#### [Exercise goal]
Go through the listing and transcribe each line exactly.

#### [Data block]
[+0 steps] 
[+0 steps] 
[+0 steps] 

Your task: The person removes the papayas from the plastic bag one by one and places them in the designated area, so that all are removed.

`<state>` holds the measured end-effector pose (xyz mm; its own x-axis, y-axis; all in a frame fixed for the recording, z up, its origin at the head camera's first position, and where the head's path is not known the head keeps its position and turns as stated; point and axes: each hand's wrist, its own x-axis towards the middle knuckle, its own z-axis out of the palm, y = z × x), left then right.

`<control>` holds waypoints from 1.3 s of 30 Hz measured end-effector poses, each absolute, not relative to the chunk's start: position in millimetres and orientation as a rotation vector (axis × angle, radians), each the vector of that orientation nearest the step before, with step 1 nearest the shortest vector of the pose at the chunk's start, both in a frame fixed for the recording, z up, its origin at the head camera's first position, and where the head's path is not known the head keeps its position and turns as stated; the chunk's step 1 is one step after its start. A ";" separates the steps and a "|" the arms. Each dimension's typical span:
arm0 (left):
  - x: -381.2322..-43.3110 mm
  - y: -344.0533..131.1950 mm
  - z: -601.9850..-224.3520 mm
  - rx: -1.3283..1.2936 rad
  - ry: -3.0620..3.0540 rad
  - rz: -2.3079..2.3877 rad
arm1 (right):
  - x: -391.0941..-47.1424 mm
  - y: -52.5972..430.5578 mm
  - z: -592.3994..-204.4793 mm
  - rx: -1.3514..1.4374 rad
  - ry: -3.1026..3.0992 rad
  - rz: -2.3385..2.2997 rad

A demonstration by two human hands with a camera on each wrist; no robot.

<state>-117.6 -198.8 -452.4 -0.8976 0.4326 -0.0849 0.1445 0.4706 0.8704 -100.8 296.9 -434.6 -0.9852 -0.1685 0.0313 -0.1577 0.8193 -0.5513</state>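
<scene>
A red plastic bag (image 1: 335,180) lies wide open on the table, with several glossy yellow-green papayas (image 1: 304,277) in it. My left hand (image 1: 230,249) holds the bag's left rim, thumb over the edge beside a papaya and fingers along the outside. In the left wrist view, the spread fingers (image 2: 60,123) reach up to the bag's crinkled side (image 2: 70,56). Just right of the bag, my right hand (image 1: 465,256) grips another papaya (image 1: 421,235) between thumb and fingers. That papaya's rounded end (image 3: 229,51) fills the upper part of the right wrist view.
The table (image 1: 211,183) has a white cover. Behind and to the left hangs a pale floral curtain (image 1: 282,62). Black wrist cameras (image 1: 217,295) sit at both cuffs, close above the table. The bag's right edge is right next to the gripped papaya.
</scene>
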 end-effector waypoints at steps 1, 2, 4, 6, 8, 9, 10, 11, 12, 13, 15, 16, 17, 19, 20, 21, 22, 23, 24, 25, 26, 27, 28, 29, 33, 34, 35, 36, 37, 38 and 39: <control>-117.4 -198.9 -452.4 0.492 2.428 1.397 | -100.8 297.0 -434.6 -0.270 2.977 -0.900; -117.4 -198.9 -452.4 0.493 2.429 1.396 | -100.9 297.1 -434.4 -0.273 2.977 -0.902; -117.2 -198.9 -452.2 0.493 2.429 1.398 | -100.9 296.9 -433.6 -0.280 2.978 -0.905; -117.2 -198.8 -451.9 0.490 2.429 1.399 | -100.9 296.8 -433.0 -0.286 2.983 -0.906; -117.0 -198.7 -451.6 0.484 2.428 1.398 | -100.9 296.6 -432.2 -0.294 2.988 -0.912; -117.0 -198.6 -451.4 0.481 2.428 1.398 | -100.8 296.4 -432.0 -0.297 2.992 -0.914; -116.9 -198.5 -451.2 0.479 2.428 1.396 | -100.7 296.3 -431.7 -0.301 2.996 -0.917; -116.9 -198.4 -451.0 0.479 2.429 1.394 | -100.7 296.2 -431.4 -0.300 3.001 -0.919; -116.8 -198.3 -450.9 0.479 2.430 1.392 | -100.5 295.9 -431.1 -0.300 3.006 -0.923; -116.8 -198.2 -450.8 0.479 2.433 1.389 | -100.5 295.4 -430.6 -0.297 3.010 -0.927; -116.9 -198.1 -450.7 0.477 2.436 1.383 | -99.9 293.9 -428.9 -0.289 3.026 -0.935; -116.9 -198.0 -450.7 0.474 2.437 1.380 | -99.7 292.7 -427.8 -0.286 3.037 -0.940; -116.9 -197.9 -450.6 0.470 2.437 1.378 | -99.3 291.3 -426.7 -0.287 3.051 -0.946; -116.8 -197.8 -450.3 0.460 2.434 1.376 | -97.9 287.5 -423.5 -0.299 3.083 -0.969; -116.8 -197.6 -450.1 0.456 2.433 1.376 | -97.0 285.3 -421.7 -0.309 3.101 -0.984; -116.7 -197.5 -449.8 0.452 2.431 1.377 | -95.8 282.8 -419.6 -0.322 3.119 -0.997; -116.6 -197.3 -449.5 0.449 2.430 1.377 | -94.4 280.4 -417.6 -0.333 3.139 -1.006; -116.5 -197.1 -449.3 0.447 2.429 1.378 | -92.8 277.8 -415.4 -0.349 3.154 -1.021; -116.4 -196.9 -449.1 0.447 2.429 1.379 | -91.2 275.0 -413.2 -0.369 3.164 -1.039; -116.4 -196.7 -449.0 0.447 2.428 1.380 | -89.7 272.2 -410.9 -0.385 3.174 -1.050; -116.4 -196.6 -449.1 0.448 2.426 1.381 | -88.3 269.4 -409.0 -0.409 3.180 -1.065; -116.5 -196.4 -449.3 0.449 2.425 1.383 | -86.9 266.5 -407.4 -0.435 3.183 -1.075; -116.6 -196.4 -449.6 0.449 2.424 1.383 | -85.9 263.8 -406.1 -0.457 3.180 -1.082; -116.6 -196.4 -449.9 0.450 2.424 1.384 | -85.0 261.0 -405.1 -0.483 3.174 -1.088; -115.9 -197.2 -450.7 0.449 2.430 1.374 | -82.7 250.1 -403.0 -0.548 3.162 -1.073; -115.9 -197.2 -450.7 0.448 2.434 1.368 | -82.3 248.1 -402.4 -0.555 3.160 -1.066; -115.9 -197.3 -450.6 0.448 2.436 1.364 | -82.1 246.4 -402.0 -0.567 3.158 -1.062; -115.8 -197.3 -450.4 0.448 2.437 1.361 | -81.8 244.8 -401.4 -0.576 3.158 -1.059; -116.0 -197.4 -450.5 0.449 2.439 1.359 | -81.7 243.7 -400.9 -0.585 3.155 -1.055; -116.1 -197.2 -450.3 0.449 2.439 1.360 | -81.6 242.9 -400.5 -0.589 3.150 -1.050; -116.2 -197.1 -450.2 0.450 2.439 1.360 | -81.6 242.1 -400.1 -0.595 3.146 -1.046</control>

#### [Answer to the problem]
[+0 steps] 
[+0 steps] 
[+0 steps] 

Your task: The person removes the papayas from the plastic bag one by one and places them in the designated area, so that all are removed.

`<state>` holds the measured end-effector pose (xyz mm; its own x-axis, y-axis; all in a frame fixed for the recording, z up, its origin at the head camera's first position, and where the head's path is not known the head keeps its position and turns as stated; point and axes: each hand's wrist, its own x-axis towards the middle knuckle, its own z-axis out of the palm, y = z × x), left then right.

`<control>` holds waypoints from 1.3 s of 30 Hz measured end-effector poses, each absolute, not relative to the chunk's start: position in millimetres and orientation as a rotation vector (axis × angle, radians), each the vector of that orientation nearest the step before, with step 1 nearest the shortest vector of the pose at the chunk's start, both in a frame fixed for the recording, z up, its origin at the head camera's first position, and where the head's path is not known the head keeps its position and turns as stated; the chunk's step 1 is one step after its start. A ";" separates the steps and a "|" the arms. Each dimension's typical span:
arm0 (left):
  - x: -381.2322..-43.3110 mm
  - y: -344.0533..131.1950 mm
  - z: -601.9850..-224.3520 mm
  - rx: -1.3283..1.2936 rad
  - ry: -3.0620..3.0540 rad
  - rz: -2.3079..2.3877 rad
arm1 (right):
  - x: -391.0941..-47.1424 mm
  - y: -52.5972..430.5578 mm
  - z: -592.3994..-204.4793 mm
  - rx: -1.3514..1.4374 rad
  - ry: -3.1026..3.0992 rad
  - rz: -2.3385..2.2997 rad

A demonstration by two human hands with a camera on each wrist; no robot.

<state>-117.6 -198.8 -452.4 -0.8976 0.4326 -0.0849 0.1445 0.4706 0.8704 -100.8 296.9 -434.6 -0.9852 -0.1685 0.0313 -0.1577 0.8193 -0.5513</state>
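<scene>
A red plastic bag (image 1: 335,180) lies wide open on the table, with several glossy yellow-green papayas (image 1: 304,277) in it. My left hand (image 1: 230,249) holds the bag's left rim, thumb over the edge beside a papaya and fingers along the outside. In the left wrist view, the spread fingers (image 2: 60,123) reach up to the bag's crinkled side (image 2: 70,56). Just right of the bag, my right hand (image 1: 465,256) grips another papaya (image 1: 421,235) between thumb and fingers. That papaya's rounded end (image 3: 229,51) fills the upper part of the right wrist view.
The table (image 1: 211,183) has a white cover. Behind and to the left hangs a pale floral curtain (image 1: 282,62). Black wrist cameras (image 1: 217,295) sit at both cuffs, close above the table. The bag's right edge is right next to the gripped papaya.
</scene>
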 end-effector waypoints at steps 1, 2, 4, 6, 8, 9, 10, 11, 12, 13, 15, 16, 17, 19, 20, 21, 22, 23, 24, 25, 26, 27, 28, 29, 33, 34, 35, 36, 37, 38 and 39: <control>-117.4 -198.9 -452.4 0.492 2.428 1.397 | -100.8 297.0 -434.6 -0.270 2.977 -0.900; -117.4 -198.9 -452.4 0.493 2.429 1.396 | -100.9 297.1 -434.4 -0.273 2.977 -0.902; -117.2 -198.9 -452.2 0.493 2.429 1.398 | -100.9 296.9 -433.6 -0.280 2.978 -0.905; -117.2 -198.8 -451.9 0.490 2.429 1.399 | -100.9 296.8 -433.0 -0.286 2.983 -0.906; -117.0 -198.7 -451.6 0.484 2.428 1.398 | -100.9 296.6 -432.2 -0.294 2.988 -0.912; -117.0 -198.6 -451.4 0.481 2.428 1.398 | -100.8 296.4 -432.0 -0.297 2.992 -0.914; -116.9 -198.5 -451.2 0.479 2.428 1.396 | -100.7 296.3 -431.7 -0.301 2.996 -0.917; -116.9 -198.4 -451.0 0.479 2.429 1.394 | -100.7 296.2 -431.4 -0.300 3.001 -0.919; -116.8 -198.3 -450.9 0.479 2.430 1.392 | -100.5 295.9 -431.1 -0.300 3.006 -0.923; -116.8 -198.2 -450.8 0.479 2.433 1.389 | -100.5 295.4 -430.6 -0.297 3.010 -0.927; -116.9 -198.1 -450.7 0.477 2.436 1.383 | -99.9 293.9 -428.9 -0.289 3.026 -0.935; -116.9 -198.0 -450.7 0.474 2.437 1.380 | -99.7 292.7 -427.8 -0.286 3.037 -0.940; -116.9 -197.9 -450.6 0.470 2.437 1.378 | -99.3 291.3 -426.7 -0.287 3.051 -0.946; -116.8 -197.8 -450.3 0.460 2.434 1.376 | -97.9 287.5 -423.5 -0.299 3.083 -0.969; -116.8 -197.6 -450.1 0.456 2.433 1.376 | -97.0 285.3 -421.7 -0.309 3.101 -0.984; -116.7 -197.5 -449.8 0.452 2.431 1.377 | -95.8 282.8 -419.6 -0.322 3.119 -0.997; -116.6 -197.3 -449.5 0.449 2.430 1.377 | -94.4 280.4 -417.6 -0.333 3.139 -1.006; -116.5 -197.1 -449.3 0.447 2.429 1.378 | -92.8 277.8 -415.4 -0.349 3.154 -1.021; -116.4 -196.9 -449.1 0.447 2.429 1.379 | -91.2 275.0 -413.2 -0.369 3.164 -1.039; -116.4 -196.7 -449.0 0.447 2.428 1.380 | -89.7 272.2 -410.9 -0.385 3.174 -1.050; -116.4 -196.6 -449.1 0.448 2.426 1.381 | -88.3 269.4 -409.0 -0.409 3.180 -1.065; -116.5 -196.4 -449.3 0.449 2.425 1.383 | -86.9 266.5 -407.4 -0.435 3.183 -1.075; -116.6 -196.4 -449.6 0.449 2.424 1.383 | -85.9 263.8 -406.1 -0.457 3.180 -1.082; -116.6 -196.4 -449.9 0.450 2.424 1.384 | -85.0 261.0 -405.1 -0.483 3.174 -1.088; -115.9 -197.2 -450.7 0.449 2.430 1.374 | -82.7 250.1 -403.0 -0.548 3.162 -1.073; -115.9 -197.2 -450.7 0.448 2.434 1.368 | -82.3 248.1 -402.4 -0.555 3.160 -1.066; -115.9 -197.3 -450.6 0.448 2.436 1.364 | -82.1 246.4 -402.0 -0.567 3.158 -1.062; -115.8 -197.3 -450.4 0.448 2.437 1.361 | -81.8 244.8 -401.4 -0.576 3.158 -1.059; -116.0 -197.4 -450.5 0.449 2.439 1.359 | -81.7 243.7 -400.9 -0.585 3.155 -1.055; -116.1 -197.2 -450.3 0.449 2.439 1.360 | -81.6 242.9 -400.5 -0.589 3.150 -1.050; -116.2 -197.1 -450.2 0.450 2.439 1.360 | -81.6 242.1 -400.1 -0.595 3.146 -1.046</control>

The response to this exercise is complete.